[Work request]
Lines that contain "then" are to be copied from the material, every one of them.

[Exercise data]
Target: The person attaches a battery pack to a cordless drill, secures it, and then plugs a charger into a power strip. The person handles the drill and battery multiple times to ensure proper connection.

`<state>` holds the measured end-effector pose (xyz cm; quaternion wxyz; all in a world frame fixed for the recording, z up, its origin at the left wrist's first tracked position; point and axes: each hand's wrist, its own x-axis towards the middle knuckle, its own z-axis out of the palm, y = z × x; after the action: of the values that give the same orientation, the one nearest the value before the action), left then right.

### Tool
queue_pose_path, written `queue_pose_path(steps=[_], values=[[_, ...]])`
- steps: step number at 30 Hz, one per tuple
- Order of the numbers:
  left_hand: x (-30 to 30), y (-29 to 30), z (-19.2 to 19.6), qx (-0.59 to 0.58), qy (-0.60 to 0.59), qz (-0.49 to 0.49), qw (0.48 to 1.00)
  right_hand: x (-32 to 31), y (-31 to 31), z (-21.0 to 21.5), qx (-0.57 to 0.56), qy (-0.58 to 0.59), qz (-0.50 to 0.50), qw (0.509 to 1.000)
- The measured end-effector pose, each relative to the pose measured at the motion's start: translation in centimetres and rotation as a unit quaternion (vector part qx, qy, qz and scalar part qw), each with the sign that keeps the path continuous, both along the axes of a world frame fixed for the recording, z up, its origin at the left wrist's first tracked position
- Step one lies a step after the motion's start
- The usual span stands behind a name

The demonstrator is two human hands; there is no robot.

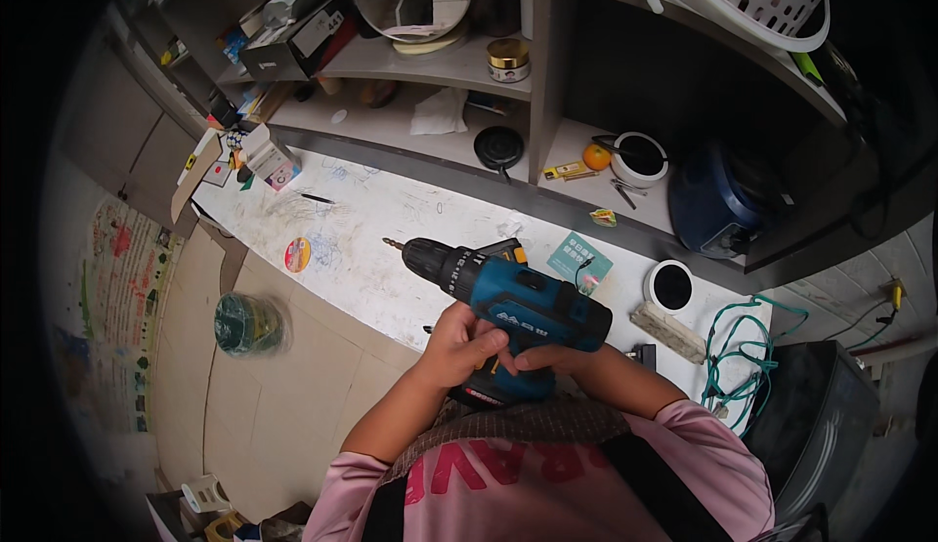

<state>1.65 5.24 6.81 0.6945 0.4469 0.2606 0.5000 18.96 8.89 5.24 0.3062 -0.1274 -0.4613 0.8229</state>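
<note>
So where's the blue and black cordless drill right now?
In the head view, the blue and black cordless drill is near the centre, gripped by the left hand and right hand, its brassy bit pointing left over the white worktop.

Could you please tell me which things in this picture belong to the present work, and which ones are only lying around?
In use, judging by the hands:
blue-and-black drill, held by the left hand and right hand
drill bit, fitted at its front

Apparently just lying about:
dark pen
round colourful disc
green card
teal cable
orange fruit
white basket
</note>
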Motion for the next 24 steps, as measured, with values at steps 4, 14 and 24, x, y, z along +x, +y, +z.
queue_pose_path(steps=[4, 14, 24], values=[[0.0, -0.2, 0.4, -0.004, 0.024, -0.022, 0.999, 0.3, -0.3, 1.3, 0.049, -0.011, -0.048, 0.998], [-0.6, -0.1, -1.3, 0.124, 0.261, 0.134, 0.948, 1.5, -0.7, 1.7, -0.015, 0.056, -0.112, 0.992], [2.4, -2.0, -4.0, -0.148, -0.116, 0.093, 0.978, 1.4, 1.3, 2.2, -0.07, 0.178, -0.265, 0.945]])
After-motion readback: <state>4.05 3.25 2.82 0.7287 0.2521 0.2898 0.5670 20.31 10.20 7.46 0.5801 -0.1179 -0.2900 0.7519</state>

[Reply]
Target: The person attaches a battery pack to a cordless drill, secures it, and then plugs a charger into a power strip. The person handles the drill and battery multiple times to ensure proper connection.
`<state>` holds the measured end-effector pose (xyz cm; quaternion wxyz; all in a world frame fixed for the recording, z up, its origin at the left wrist's first tracked position; point and axes: each hand's wrist, its own x-axis towards the middle knuckle, its own z-axis out of the palm, y = z × x; after the action: of the values that give the same orientation, the one nearest the value before the action), left then right.

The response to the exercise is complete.